▶ WORK ITEM
Check each line of the entries below for the word "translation", and copy the lines that have it.

▶ DATA EXTRACT

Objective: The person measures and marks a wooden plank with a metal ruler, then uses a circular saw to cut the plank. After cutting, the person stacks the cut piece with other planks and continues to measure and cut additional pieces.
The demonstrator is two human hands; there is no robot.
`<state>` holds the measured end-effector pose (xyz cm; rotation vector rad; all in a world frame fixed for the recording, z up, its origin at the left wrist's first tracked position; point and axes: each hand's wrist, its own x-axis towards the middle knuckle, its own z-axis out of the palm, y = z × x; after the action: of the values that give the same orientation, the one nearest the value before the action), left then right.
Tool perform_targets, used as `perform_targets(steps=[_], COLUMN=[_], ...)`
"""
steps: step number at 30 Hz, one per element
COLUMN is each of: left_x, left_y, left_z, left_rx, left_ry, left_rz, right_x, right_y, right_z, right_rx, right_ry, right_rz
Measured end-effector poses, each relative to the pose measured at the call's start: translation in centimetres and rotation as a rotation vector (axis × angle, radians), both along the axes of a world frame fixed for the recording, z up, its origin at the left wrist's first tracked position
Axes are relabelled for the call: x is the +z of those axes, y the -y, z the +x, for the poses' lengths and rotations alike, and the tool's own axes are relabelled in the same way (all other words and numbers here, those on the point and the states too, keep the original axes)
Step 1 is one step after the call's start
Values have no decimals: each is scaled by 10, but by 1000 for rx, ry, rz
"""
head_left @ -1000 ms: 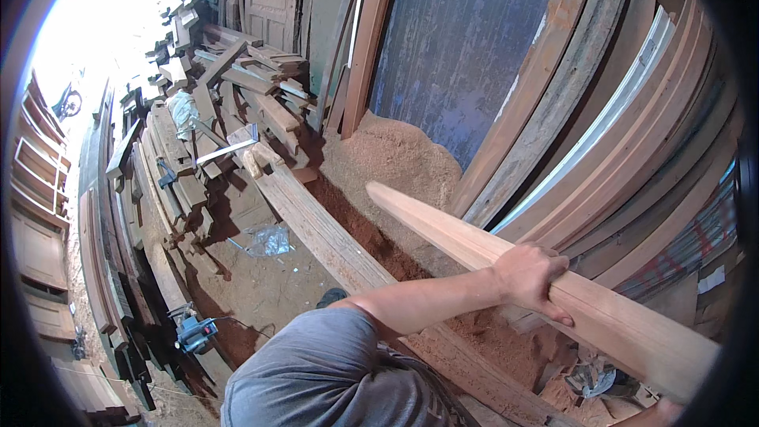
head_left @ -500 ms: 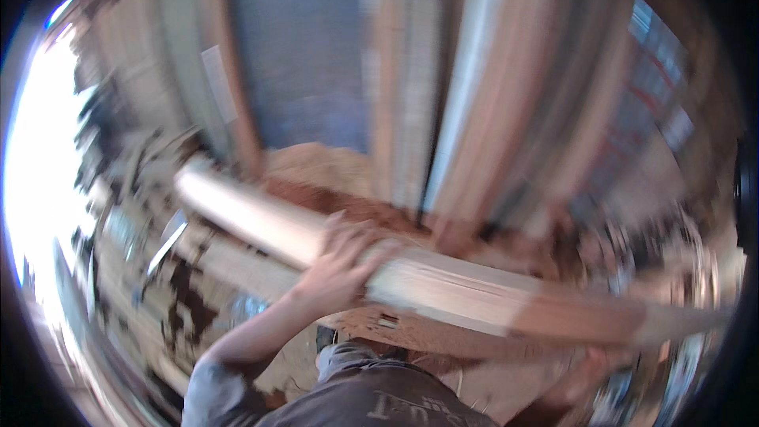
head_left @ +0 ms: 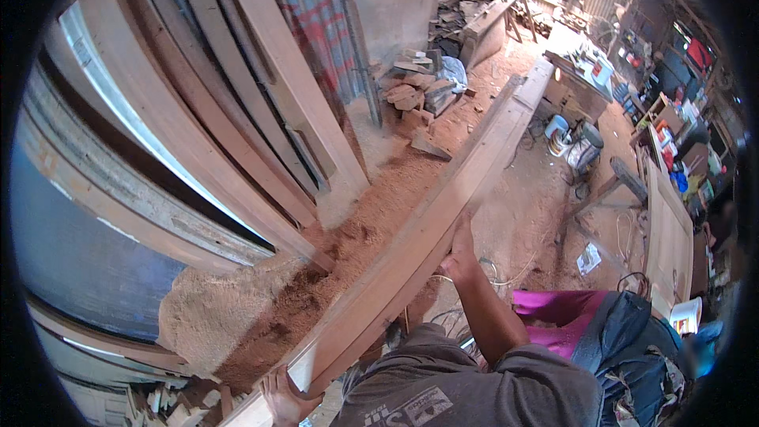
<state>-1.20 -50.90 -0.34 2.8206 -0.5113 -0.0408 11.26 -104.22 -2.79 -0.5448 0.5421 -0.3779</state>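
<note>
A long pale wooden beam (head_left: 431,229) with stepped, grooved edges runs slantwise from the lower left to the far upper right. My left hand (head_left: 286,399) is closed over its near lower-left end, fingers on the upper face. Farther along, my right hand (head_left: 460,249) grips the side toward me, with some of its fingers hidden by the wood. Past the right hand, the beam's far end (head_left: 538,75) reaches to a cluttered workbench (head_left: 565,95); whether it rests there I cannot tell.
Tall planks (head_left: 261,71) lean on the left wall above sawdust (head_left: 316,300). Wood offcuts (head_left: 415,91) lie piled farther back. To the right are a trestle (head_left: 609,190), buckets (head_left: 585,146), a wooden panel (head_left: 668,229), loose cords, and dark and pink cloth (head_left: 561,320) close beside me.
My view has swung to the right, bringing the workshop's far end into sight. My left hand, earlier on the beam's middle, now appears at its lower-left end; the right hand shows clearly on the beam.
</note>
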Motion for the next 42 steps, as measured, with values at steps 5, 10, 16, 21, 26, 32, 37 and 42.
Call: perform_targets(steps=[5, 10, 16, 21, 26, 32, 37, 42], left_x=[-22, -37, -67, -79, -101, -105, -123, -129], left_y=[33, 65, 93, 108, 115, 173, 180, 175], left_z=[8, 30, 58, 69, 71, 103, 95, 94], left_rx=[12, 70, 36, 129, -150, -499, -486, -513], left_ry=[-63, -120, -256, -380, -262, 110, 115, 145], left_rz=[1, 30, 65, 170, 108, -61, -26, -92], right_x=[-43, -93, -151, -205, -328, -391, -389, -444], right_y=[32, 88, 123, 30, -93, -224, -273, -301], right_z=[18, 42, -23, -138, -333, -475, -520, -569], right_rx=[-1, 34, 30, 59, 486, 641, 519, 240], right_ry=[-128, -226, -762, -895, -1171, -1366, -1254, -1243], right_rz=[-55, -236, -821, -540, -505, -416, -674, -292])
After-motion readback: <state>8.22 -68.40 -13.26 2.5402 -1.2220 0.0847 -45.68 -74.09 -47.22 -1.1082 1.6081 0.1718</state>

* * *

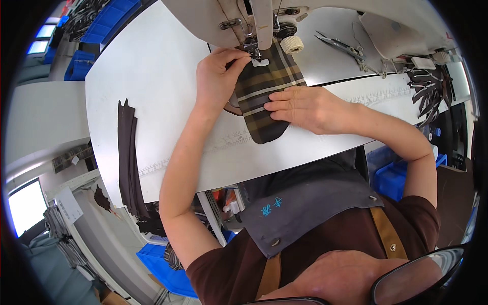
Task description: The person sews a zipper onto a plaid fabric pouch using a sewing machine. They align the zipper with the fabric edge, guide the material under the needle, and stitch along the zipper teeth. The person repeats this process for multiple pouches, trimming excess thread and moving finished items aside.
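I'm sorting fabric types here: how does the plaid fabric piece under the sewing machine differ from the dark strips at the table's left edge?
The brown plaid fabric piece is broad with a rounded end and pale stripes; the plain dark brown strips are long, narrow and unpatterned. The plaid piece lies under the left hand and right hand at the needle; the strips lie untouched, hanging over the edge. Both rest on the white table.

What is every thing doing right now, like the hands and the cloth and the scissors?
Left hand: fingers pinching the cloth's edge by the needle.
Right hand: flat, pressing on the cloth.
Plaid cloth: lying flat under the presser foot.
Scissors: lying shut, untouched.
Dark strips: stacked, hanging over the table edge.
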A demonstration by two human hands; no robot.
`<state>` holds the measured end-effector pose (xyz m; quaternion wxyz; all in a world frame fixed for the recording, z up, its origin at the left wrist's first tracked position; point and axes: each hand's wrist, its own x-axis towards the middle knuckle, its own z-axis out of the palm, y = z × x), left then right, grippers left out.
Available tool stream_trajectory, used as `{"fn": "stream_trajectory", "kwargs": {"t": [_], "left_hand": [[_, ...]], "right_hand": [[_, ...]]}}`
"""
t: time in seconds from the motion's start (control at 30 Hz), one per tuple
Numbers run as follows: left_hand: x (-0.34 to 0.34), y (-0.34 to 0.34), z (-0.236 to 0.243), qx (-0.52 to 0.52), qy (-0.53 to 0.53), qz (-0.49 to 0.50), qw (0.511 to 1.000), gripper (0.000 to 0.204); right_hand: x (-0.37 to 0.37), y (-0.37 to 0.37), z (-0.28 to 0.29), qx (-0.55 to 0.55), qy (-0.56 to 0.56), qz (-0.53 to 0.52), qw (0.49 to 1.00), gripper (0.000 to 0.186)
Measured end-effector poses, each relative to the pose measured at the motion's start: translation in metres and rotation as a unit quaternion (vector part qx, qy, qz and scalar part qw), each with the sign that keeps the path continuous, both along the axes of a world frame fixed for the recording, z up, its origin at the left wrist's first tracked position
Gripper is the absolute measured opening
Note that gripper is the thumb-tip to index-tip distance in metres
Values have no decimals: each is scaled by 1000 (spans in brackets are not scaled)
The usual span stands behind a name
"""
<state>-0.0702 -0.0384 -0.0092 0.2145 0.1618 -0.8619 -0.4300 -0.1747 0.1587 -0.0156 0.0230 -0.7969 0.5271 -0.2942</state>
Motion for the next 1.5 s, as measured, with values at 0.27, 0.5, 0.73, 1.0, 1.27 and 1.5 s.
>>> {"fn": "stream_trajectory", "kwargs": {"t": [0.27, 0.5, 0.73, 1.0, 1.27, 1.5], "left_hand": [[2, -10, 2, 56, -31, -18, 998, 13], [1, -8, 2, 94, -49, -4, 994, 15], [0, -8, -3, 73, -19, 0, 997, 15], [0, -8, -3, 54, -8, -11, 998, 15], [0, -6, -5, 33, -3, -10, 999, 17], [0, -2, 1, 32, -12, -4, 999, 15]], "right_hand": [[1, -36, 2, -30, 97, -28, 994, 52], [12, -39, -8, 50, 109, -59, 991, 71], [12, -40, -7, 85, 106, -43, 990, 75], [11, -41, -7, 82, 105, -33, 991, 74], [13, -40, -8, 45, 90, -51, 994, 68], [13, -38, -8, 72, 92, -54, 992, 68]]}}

▶ EXPECTED OUTPUT
Measured end-effector poses, each relative to the pose measured at the call's start: translation in centimetres and rotation as a rotation vector (axis × angle, radians), both along the axes of a world frame fixed for the recording, z up, its origin at the left wrist's first tracked position
Measured end-effector poses, each relative to the pose measured at the motion's start: translation in metres and rotation as a unit quaternion (vector part qx, qy, qz and scalar part qw), each with the sign that keeps the path continuous, both along the axes of a world frame fixed for the recording, z up, its origin at the left wrist's first tracked position

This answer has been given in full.